Give the count of lines in the data that include the string "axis", with no added remarks.

Recorded data:
>>>
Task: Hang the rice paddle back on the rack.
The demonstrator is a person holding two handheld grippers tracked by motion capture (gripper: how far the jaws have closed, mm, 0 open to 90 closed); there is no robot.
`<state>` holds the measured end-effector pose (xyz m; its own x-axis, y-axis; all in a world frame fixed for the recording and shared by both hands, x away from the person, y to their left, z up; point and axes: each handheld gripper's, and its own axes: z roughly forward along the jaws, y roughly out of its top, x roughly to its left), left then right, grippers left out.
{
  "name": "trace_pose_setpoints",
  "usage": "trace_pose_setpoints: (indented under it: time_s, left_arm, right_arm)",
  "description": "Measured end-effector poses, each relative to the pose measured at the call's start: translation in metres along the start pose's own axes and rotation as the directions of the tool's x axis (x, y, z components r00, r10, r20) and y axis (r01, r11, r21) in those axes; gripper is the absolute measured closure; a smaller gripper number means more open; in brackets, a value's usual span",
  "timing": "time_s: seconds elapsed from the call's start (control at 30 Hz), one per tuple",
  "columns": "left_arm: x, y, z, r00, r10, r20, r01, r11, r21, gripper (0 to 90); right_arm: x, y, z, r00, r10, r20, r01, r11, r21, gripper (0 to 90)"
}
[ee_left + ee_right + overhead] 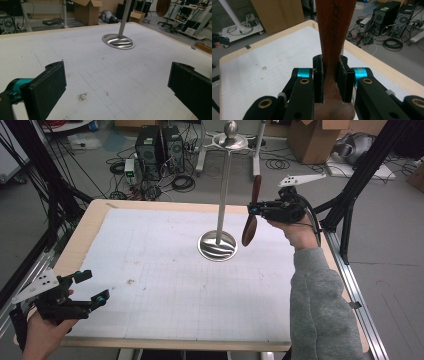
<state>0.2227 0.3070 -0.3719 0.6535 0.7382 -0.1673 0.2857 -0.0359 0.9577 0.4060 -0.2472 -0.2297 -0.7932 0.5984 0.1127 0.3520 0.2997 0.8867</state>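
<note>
I have the right tongs pinching the handle of a wooden spoon, both pads pressed flat on it so it cannot swing. The spoon hangs upright in the air, bowl down, just beside the pole of the steel hanging stand and clear of the bench; I judge that suits lifting it toward the stand's top disc. My left tongs rest spread and empty at the near corner, well apart, out of the way.
</note>
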Motion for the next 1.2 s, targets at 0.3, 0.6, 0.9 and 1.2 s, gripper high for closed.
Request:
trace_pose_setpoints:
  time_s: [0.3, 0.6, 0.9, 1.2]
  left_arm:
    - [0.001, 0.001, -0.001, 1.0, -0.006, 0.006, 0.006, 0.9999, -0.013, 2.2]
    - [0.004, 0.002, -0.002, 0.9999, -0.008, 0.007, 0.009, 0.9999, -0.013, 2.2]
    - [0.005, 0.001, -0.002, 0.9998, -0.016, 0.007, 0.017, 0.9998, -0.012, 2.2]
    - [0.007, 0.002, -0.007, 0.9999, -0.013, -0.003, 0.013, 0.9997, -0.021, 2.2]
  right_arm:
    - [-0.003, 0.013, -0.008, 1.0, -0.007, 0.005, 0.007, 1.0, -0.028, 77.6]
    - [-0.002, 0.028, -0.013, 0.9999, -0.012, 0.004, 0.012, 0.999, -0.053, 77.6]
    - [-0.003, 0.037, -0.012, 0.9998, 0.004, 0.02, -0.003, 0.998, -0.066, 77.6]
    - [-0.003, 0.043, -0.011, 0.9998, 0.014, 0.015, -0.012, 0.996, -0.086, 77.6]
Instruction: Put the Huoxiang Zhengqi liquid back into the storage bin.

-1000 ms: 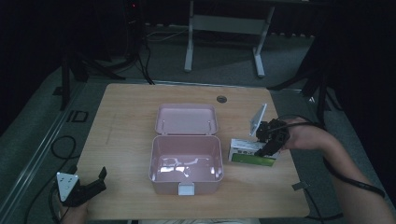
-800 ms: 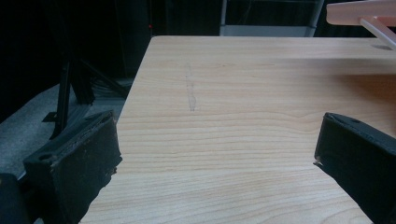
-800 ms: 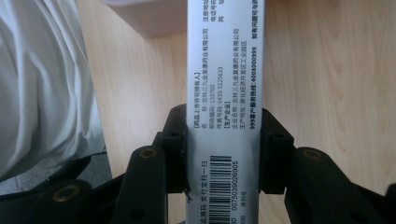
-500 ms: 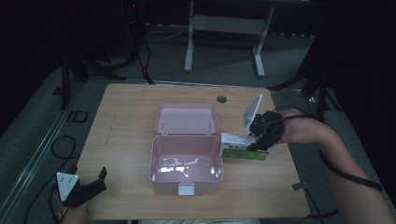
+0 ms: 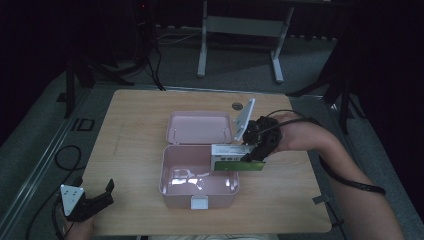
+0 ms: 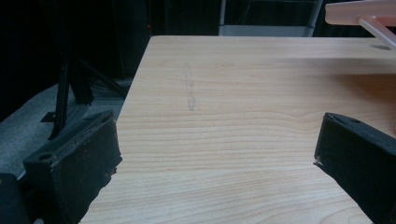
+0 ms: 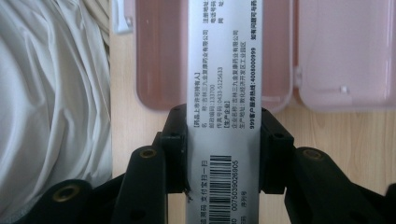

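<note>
A pink plastic box [image 5: 200, 184] sits open in the middle of the table, its lid [image 5: 199, 127] laid flat behind it. My right gripper [image 5: 254, 150] is shut on a white and green carton [image 5: 233, 158], holding it in the air over the box's right rim. In the right gripper view the carton's printed side with a barcode [image 7: 225, 93] runs up between the two black jaws, above the box [image 7: 161, 51] and lid [image 7: 343, 51]. My left gripper [image 5: 95, 202] rests at the table's front left corner, jaws wide apart with nothing between them [image 6: 215, 154].
The wooden table [image 5: 135, 150] has a round cable hole [image 5: 237, 105] near its far edge. A metal desk frame [image 5: 240, 30] stands on the floor behind. A cable [image 5: 65, 160] lies on the floor at the left. White cloth [image 7: 51, 107] shows beside the right gripper.
My right gripper has lifted the carton off the table and carried it left, from beside the box to over its right rim. The left gripper has stayed put.
</note>
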A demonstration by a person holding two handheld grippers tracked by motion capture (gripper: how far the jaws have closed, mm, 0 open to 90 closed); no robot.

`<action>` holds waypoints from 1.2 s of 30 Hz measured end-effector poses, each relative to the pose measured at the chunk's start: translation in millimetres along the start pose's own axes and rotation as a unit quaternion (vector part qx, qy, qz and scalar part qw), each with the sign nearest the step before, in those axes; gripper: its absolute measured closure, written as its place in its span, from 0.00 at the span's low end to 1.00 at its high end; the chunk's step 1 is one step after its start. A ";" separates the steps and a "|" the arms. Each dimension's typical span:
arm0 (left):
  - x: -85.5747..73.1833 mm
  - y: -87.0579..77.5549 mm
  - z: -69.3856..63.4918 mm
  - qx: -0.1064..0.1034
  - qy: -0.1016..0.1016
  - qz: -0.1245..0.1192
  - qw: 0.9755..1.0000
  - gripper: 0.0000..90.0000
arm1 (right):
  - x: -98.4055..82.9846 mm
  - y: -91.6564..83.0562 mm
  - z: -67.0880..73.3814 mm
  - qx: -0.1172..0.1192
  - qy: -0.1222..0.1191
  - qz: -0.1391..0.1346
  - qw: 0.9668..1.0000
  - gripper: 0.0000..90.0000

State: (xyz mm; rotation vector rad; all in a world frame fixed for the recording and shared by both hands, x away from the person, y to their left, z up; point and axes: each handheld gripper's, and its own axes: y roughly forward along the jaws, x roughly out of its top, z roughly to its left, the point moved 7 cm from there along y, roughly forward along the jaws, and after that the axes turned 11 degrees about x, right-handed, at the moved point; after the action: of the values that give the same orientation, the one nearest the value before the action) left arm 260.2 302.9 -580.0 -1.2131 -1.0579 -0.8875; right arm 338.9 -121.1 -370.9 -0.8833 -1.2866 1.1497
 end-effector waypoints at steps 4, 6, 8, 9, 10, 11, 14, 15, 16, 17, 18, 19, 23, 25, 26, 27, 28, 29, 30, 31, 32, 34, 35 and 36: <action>0.0 -0.1 -0.1 0.000 0.000 0.000 1.000 0.00 | 17.1 11.6 0.3 0.007 -0.006 -0.001 1.000 0.69; -0.1 -0.2 -0.2 -0.001 0.000 0.000 1.000 0.00 | 23.6 17.5 -1.1 0.007 -0.010 -0.002 1.000 0.69; -0.1 -0.1 -0.4 -0.001 0.000 0.000 1.000 0.00 | 29.5 24.2 -2.6 0.008 -0.009 0.001 1.000 0.69; -0.1 -0.1 -0.4 -0.002 0.000 0.000 1.000 0.00 | 32.3 27.6 -3.3 0.008 -0.008 0.002 1.000 0.69; -0.1 0.0 -0.5 -0.002 0.000 0.000 1.000 0.00 | 34.6 30.7 -4.1 0.009 -0.007 0.005 1.000 0.69; -0.1 -0.1 -0.5 -0.002 0.000 0.000 1.000 0.00 | 37.0 33.9 -4.6 0.009 -0.006 0.005 1.000 0.69; -0.1 -0.3 -0.4 -0.003 0.001 0.000 1.000 0.00 | 40.3 40.5 -5.0 0.013 -0.005 0.009 1.000 0.69; -0.1 -0.3 -0.5 -0.003 0.000 0.000 1.000 0.00 | 43.6 47.8 -5.4 0.019 -0.007 0.008 1.000 0.69; -0.1 -0.3 -0.4 -0.003 0.001 0.000 1.000 0.00 | 45.2 49.4 -5.2 0.020 -0.006 0.004 1.000 0.69; -0.1 -0.3 -0.4 -0.003 0.000 0.000 1.000 0.00 | 46.2 50.4 -5.6 0.021 -0.006 0.004 1.000 0.69; -0.1 -0.3 -0.4 -0.003 0.001 0.000 1.000 0.00 | 47.5 51.4 -5.7 0.021 -0.009 0.002 1.000 0.69; -0.1 -0.2 -0.5 -0.003 0.001 0.000 1.000 0.00 | 48.9 52.4 -6.1 0.021 -0.010 0.000 1.000 0.69; -0.2 -0.2 -0.7 -0.003 0.001 0.000 1.000 0.00 | 53.6 54.9 -5.1 0.027 -0.012 -0.006 1.000 0.69; -0.3 -0.2 -0.6 -0.002 0.001 0.001 1.000 0.00 | 56.3 56.9 -3.7 0.030 -0.014 -0.008 0.999 0.69; -0.3 0.0 -0.7 -0.002 0.001 0.001 1.000 0.00 | 57.7 58.3 -2.9 0.030 -0.016 -0.008 0.999 0.69; -0.3 0.1 -0.8 -0.003 0.002 0.001 1.000 0.00 | 58.7 59.8 -2.6 0.032 -0.017 -0.005 0.999 0.69; -0.3 0.0 -0.9 -0.003 0.003 0.001 1.000 0.00 | 60.4 61.3 -2.5 0.033 -0.021 -0.006 0.999 0.69; -0.4 0.0 -1.0 -0.004 0.004 0.001 1.000 0.00 | 61.9 62.7 -2.3 0.033 -0.021 -0.007 0.999 0.69; -0.5 0.0 -1.0 -0.004 0.004 0.002 1.000 0.00 | 63.3 64.8 -2.4 0.035 -0.020 -0.009 0.999 0.69; -0.5 0.0 -1.0 -0.004 0.004 0.002 1.000 0.00 | 63.3 64.8 -2.4 0.035 -0.020 -0.009 0.999 0.69; -0.4 -0.1 -0.9 -0.004 0.003 0.001 1.000 0.00 | 64.6 67.2 -2.0 0.036 -0.020 -0.012 0.999 0.69; -0.5 -0.1 -0.7 -0.004 0.003 0.001 1.000 0.00 | 65.6 79.0 -2.1 0.045 -0.020 -0.008 0.999 0.69; -0.5 -0.1 -0.7 -0.004 0.003 0.001 1.000 0.00 | 65.1 83.9 -3.0 0.045 -0.020 -0.003 0.999 0.69; -0.6 -0.1 -0.7 -0.004 0.003 0.001 1.000 0.00 | 64.4 88.5 -3.8 0.045 -0.017 0.002 0.999 0.69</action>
State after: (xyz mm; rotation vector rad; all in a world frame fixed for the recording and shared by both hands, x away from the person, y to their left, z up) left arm 260.1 302.2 -580.5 -1.2167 -1.0484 -0.8942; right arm 325.1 -37.4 -440.1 -0.8034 -1.2522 1.2202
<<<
_Reply to the exercise:_ 2